Material to process:
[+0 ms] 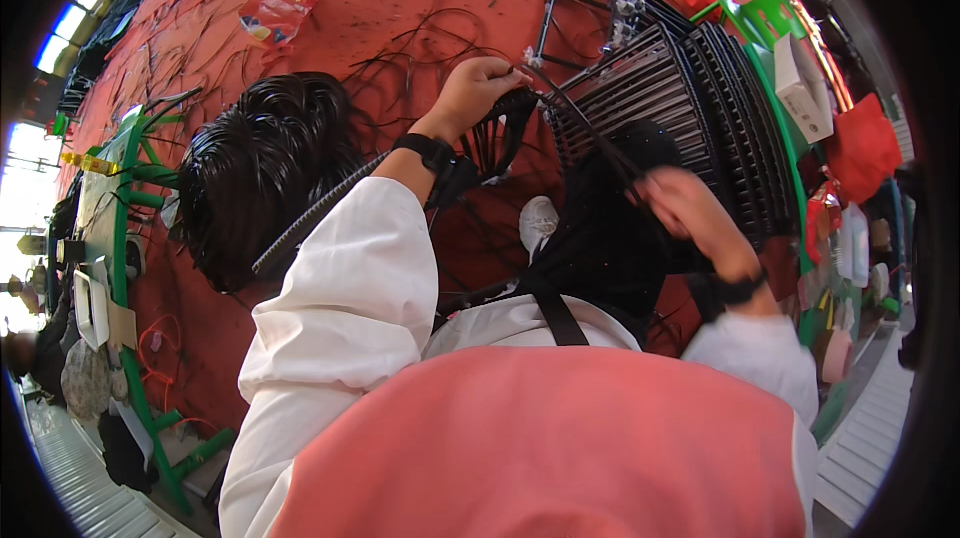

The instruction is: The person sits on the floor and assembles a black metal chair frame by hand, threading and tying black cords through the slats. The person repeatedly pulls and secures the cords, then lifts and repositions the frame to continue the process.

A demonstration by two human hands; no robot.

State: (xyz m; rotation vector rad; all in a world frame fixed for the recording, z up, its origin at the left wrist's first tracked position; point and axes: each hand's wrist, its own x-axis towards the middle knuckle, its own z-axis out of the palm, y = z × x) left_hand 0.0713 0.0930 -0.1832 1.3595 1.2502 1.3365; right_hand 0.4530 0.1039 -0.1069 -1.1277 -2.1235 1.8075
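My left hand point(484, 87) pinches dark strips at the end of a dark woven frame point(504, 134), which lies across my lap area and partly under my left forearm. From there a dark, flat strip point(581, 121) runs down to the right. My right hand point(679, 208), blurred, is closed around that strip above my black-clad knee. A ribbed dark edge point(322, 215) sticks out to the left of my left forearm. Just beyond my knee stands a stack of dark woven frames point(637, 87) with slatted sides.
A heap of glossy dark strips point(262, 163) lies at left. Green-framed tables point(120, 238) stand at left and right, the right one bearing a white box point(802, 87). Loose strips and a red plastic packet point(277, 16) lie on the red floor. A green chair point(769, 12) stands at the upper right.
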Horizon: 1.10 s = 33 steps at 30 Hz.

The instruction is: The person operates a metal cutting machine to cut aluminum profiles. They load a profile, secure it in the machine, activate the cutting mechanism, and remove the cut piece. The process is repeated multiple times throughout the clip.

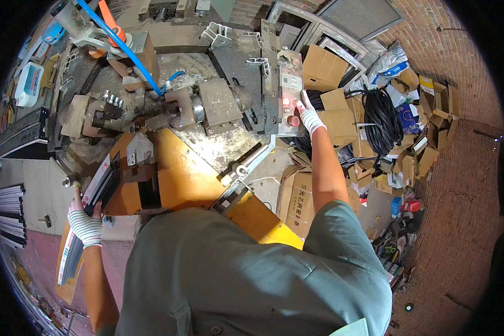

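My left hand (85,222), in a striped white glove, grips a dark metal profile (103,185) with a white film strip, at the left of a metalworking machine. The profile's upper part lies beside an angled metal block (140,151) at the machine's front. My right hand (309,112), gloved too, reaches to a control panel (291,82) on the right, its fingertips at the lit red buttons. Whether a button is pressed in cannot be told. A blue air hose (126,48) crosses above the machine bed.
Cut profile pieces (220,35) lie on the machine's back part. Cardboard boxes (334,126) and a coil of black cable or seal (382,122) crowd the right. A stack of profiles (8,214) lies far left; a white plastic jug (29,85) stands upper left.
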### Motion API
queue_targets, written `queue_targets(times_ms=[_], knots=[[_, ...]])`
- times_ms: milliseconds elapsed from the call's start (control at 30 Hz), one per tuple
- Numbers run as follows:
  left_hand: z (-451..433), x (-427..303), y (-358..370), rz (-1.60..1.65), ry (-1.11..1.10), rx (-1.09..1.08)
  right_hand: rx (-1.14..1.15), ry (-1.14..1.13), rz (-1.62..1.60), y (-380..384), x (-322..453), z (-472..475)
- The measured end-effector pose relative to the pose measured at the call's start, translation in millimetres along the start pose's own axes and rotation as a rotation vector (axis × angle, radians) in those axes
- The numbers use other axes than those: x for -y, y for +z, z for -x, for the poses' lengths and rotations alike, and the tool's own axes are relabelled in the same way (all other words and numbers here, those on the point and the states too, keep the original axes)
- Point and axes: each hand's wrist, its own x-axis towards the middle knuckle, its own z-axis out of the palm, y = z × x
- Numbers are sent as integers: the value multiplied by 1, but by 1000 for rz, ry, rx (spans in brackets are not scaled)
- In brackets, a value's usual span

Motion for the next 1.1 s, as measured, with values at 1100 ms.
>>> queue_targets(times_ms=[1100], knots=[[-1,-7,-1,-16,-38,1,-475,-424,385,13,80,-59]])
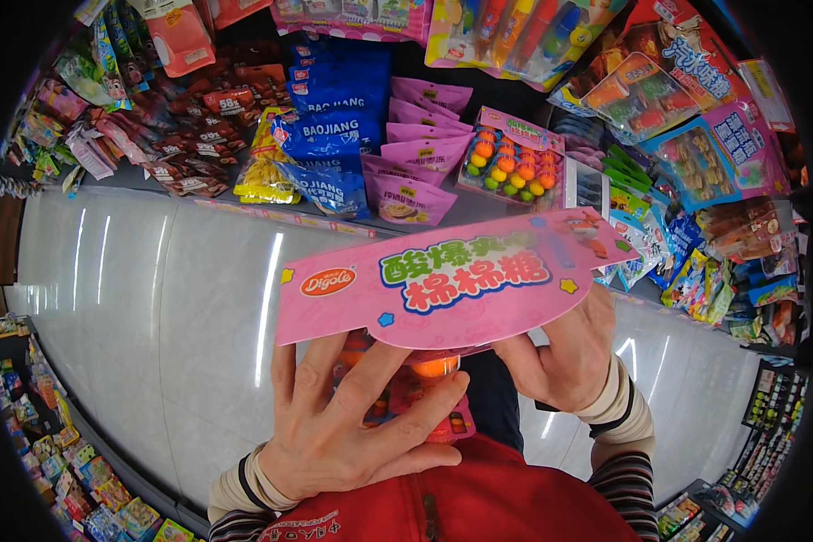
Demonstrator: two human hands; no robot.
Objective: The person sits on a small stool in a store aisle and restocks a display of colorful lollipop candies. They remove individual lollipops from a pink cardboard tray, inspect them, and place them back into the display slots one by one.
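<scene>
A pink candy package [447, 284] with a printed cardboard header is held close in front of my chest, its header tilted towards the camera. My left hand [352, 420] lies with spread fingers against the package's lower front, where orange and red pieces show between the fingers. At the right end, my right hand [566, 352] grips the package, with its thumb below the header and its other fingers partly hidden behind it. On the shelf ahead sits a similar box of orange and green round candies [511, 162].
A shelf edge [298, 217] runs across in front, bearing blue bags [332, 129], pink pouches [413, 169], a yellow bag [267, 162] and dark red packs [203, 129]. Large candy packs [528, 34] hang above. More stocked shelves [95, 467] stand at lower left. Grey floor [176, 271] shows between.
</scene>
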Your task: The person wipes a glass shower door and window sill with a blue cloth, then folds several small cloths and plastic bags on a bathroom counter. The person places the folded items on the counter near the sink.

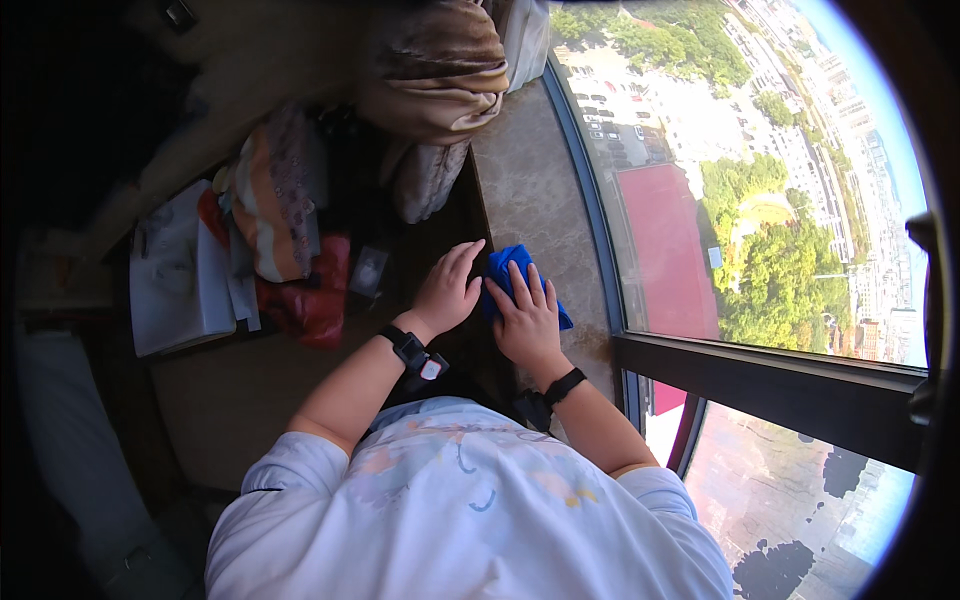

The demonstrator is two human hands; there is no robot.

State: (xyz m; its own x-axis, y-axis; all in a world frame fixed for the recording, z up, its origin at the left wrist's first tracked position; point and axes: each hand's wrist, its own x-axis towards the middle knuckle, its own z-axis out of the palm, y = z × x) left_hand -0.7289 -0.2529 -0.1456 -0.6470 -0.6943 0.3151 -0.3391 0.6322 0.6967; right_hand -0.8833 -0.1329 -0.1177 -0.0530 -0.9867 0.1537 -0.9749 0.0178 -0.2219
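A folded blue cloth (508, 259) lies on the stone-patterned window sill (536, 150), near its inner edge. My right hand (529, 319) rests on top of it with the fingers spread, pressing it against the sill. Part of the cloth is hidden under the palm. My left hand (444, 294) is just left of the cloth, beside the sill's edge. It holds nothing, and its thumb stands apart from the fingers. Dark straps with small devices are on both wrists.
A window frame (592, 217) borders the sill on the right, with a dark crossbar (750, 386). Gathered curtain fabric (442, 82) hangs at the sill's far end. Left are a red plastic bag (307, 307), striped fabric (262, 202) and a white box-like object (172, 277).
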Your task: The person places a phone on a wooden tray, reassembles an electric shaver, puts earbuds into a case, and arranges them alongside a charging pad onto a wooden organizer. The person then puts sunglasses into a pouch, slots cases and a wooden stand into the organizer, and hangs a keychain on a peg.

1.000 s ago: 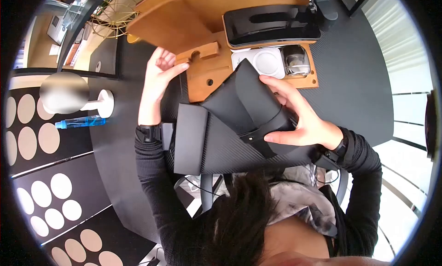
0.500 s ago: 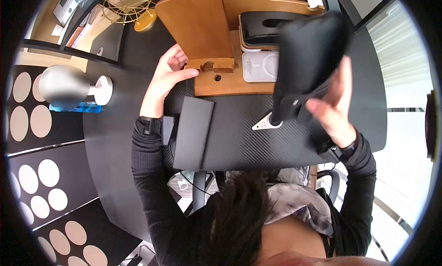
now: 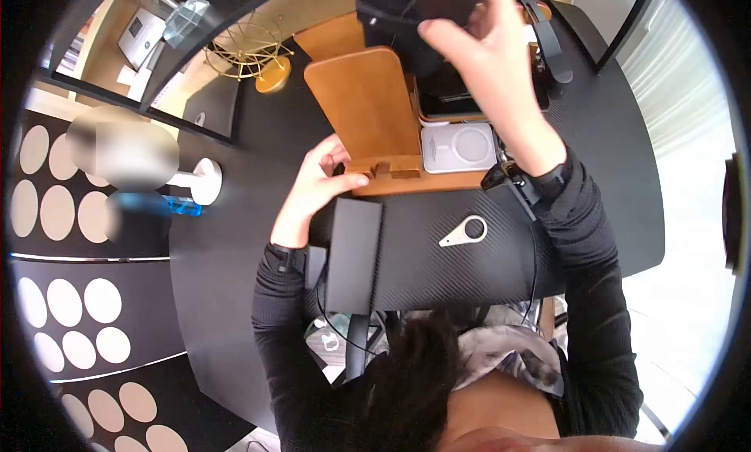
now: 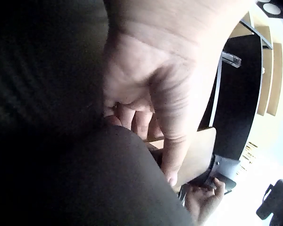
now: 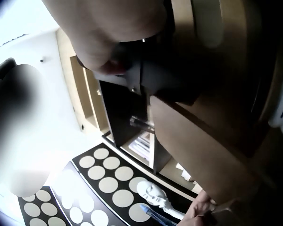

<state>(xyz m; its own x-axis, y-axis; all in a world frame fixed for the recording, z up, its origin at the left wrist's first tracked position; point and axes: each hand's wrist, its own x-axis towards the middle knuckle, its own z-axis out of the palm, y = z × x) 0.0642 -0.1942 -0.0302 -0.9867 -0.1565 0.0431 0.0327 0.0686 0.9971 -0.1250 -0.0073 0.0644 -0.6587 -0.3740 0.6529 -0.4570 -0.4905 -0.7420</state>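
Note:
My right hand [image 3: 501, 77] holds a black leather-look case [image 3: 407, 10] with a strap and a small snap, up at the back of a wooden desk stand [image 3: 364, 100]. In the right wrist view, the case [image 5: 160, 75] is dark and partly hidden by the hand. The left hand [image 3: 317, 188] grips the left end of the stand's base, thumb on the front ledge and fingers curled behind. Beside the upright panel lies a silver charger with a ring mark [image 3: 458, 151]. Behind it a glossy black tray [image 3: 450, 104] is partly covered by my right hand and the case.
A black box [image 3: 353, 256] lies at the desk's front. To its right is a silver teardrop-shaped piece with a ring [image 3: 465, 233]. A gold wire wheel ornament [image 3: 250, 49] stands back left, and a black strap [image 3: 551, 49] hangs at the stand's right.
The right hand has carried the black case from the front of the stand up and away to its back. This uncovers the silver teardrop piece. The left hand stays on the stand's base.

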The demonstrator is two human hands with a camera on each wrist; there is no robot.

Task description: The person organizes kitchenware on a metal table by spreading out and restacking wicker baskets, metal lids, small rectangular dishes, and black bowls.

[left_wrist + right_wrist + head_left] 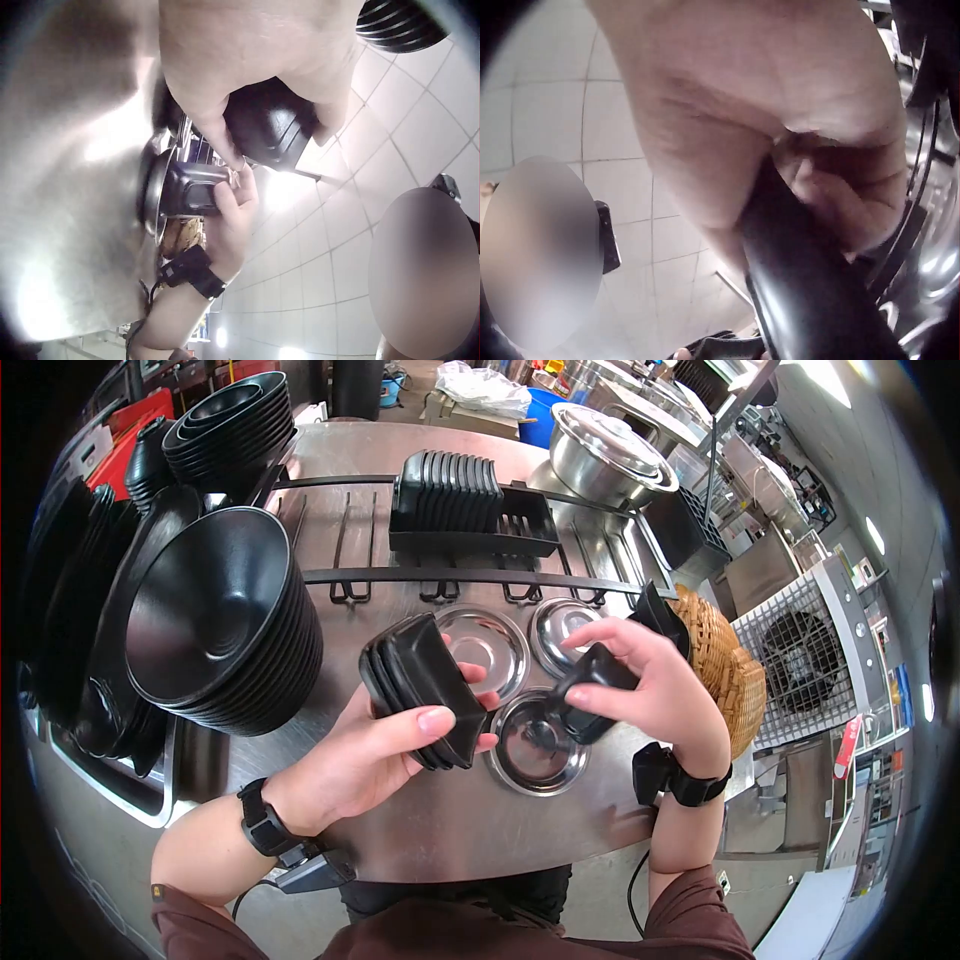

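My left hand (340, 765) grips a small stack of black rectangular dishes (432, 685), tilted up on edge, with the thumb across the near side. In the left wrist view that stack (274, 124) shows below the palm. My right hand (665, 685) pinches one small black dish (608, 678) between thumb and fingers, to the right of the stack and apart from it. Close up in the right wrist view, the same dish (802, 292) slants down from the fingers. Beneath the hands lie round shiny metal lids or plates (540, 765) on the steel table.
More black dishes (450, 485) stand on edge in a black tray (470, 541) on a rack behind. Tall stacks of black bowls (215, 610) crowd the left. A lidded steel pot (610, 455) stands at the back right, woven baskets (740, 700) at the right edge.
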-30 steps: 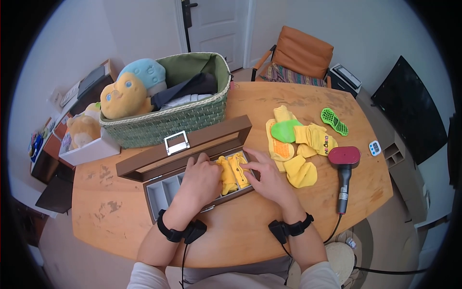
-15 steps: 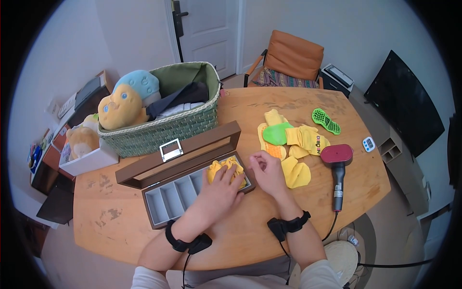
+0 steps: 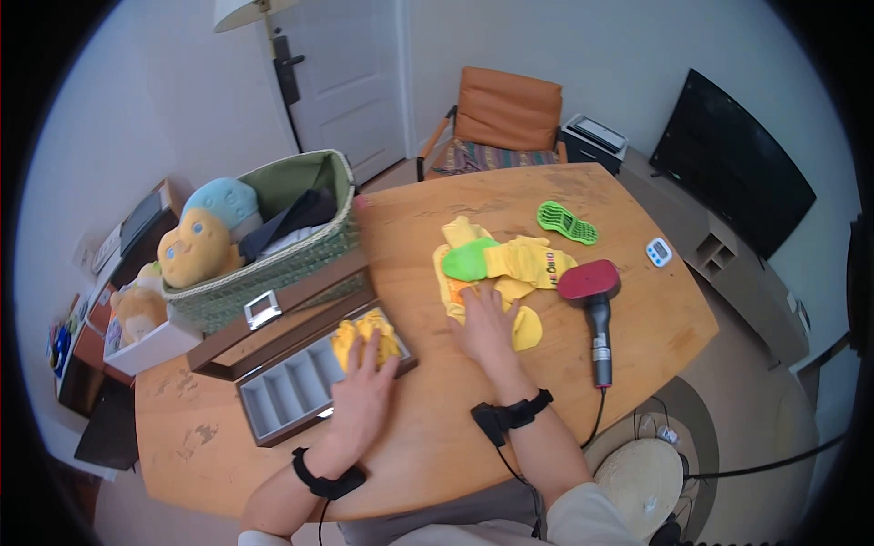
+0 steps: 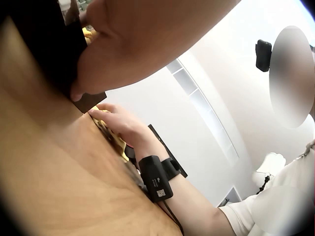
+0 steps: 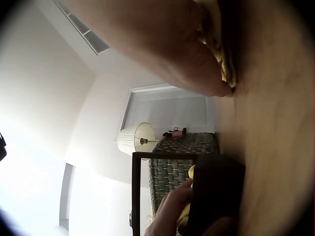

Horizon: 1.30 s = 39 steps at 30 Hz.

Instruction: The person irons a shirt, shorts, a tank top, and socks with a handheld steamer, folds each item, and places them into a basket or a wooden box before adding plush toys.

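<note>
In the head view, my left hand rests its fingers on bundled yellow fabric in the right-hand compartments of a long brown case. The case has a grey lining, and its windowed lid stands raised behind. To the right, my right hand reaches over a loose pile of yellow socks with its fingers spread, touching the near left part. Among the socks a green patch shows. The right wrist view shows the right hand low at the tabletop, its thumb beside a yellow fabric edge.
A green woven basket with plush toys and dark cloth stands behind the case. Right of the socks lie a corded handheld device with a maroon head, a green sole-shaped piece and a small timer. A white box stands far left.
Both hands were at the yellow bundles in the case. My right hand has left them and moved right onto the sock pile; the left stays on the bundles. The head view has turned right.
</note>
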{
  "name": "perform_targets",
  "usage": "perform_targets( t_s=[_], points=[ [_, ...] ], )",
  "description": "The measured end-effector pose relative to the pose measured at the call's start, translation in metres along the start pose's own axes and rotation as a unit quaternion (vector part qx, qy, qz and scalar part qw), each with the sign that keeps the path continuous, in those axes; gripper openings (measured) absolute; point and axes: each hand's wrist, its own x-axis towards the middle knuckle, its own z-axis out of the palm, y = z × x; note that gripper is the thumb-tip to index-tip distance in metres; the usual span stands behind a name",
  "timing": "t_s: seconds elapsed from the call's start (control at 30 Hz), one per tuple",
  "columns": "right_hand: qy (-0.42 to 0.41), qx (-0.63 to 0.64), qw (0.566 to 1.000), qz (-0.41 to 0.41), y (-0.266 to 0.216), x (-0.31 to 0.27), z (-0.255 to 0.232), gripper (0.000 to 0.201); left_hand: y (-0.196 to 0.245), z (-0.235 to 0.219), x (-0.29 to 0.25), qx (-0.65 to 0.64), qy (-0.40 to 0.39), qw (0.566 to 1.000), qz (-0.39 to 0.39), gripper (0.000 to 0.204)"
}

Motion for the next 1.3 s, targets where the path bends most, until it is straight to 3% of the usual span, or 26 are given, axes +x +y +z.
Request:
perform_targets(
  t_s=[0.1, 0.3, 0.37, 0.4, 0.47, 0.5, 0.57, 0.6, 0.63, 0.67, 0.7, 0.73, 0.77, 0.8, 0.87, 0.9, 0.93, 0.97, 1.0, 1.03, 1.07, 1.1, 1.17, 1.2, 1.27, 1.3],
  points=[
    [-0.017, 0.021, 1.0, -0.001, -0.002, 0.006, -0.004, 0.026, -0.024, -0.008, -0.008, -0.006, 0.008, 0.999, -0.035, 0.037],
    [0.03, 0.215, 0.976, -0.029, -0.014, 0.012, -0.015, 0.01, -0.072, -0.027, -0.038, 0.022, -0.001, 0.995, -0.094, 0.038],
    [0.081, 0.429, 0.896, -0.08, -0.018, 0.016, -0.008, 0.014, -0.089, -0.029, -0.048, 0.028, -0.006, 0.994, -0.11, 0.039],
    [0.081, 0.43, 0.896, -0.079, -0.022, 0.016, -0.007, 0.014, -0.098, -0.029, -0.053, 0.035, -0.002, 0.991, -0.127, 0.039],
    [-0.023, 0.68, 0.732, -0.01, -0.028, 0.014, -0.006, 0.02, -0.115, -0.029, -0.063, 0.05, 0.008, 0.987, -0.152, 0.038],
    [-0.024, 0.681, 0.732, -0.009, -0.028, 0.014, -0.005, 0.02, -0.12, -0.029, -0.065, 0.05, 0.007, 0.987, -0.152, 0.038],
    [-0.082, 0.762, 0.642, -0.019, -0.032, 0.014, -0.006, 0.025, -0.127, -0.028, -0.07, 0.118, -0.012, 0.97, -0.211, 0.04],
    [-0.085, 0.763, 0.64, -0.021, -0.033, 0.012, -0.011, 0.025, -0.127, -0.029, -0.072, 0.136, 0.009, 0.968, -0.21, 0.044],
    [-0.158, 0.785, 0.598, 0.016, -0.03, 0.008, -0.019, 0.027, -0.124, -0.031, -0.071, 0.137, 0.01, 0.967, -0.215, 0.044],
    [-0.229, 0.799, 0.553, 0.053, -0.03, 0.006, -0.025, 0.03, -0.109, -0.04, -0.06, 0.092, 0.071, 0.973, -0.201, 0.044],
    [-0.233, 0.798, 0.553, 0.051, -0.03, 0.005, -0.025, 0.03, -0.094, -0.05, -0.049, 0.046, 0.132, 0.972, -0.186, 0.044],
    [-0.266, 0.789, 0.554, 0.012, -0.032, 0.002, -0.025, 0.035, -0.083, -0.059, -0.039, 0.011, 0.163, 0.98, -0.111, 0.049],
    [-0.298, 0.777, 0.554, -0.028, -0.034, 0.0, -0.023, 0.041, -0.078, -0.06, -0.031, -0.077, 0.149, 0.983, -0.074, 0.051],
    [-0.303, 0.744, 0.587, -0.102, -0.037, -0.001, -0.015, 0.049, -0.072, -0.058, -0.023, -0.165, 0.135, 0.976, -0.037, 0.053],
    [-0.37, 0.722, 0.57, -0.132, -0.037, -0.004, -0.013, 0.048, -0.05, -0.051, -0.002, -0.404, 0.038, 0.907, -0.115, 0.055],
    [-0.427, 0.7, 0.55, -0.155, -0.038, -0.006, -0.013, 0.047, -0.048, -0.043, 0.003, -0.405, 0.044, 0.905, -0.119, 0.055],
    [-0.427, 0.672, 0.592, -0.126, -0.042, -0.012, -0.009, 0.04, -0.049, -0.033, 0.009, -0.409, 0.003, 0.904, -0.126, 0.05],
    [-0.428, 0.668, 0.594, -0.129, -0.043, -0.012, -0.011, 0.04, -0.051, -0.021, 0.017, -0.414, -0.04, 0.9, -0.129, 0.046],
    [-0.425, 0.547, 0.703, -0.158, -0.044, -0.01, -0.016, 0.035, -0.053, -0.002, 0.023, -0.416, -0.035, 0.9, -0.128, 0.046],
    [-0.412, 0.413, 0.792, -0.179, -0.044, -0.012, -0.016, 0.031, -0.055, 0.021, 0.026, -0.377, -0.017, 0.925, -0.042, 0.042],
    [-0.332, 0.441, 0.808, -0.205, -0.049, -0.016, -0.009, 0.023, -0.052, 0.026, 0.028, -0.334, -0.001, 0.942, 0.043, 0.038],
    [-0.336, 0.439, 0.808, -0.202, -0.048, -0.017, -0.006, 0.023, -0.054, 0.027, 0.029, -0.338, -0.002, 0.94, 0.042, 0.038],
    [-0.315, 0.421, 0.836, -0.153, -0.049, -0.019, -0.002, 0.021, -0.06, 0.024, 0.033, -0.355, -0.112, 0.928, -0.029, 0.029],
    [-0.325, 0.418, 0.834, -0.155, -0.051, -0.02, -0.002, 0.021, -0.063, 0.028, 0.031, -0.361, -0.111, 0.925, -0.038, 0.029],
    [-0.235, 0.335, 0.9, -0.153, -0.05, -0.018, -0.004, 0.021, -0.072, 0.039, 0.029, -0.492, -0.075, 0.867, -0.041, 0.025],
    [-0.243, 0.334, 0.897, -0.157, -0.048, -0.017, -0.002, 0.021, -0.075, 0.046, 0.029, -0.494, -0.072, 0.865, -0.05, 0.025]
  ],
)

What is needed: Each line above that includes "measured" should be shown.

Response box:
- The measured end-effector pose relative to the pose measured at the call's start, translation in millimetres along the start pose's own axes and rotation as a rotation vector (axis × angle, radians) in those axes
Motion for the next 1.1 s, as measured, with values at 1100 ms.
  "description": "The measured end-effector pose relative to the pose measured at the call's start, translation in metres along the start pose's own axes and rotation as a unit quaternion (vector part qx, qy, qz and scalar part qw), each with the sign that keeps the path continuous, in those axes; gripper openings (measured) absolute; point and axes: each hand's wrist, its own x-axis towards the middle knuckle, its own z-axis out of the palm, y = z × x; note that gripper is the thumb-tip to index-tip distance in metres; the usual span stands behind a name",

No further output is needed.